Hacker News new | ask | show | jobs
by woah 2693 days ago
Why 400?
1 comments

Yeah, arbitrary cutoffs make me question things in statistical analysis. This isn't much different.

Why 400? Why Billionaires?

And think about it, with the wealth of 400 people a 331,194,000 person country's gov't programs, including a massive defense program, can be paid for for 7 months! That's a long time for .00012% of the population. The numbers are so big that the human brain just casually slides the scale logarithmically to ignore the sheer magnitude of wealth those 400 people hold!

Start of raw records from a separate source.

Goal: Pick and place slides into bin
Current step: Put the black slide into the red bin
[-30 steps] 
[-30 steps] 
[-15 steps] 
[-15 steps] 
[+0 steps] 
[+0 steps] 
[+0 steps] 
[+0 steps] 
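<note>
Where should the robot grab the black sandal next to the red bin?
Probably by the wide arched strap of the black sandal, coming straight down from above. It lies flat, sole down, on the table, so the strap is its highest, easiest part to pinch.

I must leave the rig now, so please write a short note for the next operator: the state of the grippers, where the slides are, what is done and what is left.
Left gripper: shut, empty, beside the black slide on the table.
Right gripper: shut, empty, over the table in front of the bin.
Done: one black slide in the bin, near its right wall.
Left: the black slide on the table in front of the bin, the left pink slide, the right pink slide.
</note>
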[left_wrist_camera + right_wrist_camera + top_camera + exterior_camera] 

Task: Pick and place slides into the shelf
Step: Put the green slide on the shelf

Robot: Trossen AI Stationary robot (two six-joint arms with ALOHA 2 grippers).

Are you aware this would be just a one time 7 months ? The following years (decades) nothing. Or problably even a small negative impact (because those 400 will then for sure pay no taxes and do no charities).
Yes I understand that. Plundering the wealth of the rich is a terrible idea. It's a classic straw man:

Theory: We should tax the rich.

Straw-man: If we took the 400 richest people it would only fund the gov't for 7 months!

Accept Fallacy: Oh, then taxing the rich won't work!

Reject Fallacy: Ok, but there are more than 400 rich people, and no one is saying abolish taxes on everyone else. So perhaps there is a better balance, where those with incomes a certain multiple of local medians pay a higher progressive tax rate.

What I pointed out above was just the weird cutoff of 400 to arrive at 7 months. Why not a base 10? 100,1000,10000 richest. Or something like "The richest 674 people in America could fund it for 1 year" (made up numbers). When an arbitrary number is selected, I just get skeptical. Especially when it anchors to nothing else. What metric/group/club is there that top 400 American billionaires make up. Why do I care about 7 months?